19 April 2013 | khayaal_e_yaar
Horror.....No! Suspense thriller....Yes!
Mohan Bhakri aka Mr. Sleaze was a director overburdened with lame ideas that he used to call a 'film'. 'Cheekh' was released in 1985 and saw a run of just 3 days in our nearest cinema hall. It wasn't the case that the locality where I lived in was a crowded place, packed with people who tend to be movie buffs. On the contrary, my hometown was close to any hamlet where people loved to watch whatever ran in the cinema hall. So, what went wrong with Cheekh? It's certain that it didn't live up to the expectations of the local film goers. Cheekh was billed as a horror film, but it wasn't one. It was a thriller film with a tint of slasher genre. The idea is, Cheekh failed to beat the other films of its time because the swarm of B-graders made it look like any other Bhakri film and people had a common idea of letting it go by. However, this wasn't the case. Cheekh is not only interesting but also moves well once it comes to the point.
Cheekh begins with Thakur (Madan Puri), the cruel village landlord and womanizer, who claims every village belle for himself. It seems he rapes every bride in the village and earns the anger of dominated villagers. The villagers, however, are too docile to protest against the evil landlord. On one such bad day, Thakur rapes another bride before the very eyes of a young kid. The kid watches it all and swears to exact revenge some day.
Days go by and Thakur grows old. He has a daughter Deepa (Deepika Chikhaliya), who is happy-go-lucky kinda girl and remains in her own world of imagination. Once a sculpture artist named Sunil (Javed Khan) saves her from local goons and Deepa falls for him. She takes Sunil to her father, who is now invalid and is on wheel chair. Since Thakur lives alone, he wants Deepa to get married with Sunil and requests Sunil to shift in his palatial Victorian era mansion. Sunil accepts this offer for he loves Deepa very much.
Few days later, Deepa's friend Nisha (Madhu Malhotra) arrives in the mansion. Nisha is a crystal ball reader and claims to know the fate of everyone around her. As few days pass by, we meet Rohit (Raza Murad), who has come here for Nisha. The viewers may guess that Rohit and Nisha are in a kind of relationship and know each other closely. Nisha interprets some messages she gets from her crystal ball, and tells Deepa that a bad omen is imminent. A few nights later an unknown assailant pushes the disabled Thakur down the staircase where he meets a grisly death. As the police has no idea about the killer, they ask everyone to stay there unless the killer is apprehended.

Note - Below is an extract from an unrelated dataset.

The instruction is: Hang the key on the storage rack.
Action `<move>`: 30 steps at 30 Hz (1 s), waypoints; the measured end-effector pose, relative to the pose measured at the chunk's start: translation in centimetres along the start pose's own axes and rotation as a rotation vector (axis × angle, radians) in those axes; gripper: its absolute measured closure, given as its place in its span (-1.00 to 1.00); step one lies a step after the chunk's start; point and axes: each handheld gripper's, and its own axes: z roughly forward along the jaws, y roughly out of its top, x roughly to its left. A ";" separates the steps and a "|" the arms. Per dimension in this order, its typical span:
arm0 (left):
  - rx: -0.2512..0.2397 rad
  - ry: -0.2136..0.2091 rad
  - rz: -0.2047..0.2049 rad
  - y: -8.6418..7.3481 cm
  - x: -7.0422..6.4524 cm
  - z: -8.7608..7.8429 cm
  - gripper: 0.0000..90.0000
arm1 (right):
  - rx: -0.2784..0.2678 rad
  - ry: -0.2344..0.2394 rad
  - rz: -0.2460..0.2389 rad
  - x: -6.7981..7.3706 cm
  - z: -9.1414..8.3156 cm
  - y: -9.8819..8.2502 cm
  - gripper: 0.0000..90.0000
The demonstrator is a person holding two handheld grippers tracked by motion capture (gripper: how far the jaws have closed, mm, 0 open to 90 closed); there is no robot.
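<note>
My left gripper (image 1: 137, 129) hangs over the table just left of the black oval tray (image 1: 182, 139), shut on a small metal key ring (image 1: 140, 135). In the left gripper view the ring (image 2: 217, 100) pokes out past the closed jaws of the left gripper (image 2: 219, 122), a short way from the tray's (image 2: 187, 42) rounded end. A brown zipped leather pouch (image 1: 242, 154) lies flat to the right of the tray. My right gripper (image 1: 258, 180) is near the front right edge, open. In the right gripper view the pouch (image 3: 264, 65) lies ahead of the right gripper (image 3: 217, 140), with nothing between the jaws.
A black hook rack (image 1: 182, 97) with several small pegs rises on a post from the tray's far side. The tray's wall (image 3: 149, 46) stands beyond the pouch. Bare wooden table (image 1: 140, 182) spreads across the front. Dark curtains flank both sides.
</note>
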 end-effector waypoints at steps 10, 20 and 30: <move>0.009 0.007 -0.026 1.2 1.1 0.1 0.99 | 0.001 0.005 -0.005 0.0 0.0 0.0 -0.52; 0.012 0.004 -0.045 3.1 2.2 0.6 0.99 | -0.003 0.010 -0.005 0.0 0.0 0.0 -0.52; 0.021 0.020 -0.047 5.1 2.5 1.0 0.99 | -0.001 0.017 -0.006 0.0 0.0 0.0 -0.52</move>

Deepa is restless and is usually calmed by Sunil. They decide to stick together and face the situation as it comes. One night Rohit is accidentally killed by Deepa and Sunil, when they are playing with a fake gun. The two don't understand how it happened. Sunil, being an artist embalms the corpse with POP (Plaster of Paris) and puts it in between his other artworks. Deepa and Sunil decide to keep this a secret and begin finding ways to get rid of this problem. One evening, a girl (Neelam Mehra), who looks like a forced journalist comes to the town looking for her brother Rohit. She secretively files a complaint at the local police station about the strange disappearance of her brother. However, her arrival doesn't remain a secret as the killer soon finds about her and mercilessly kills her. As the mystery deepens, the trio (Deepa, Sunil, Nisha) begin to lose their nerves. They must act fast before the killer redeems the opportunity to kill them.
The story had enough scope, but possibly due to lack of finance Bhakri couldn't develop it well. The locations are eerie and the cast is not bad but surely they all have a label called 'B's' stuck to their faces. The ending is tricky and shocking and the moment it comes, it connects the viewers right with the prologue. This film is bit difficult to find, but I've heard that some DVD companies have refurbished the original VHS version and have attempted to revive this decent little gem. Thanks to their efforts.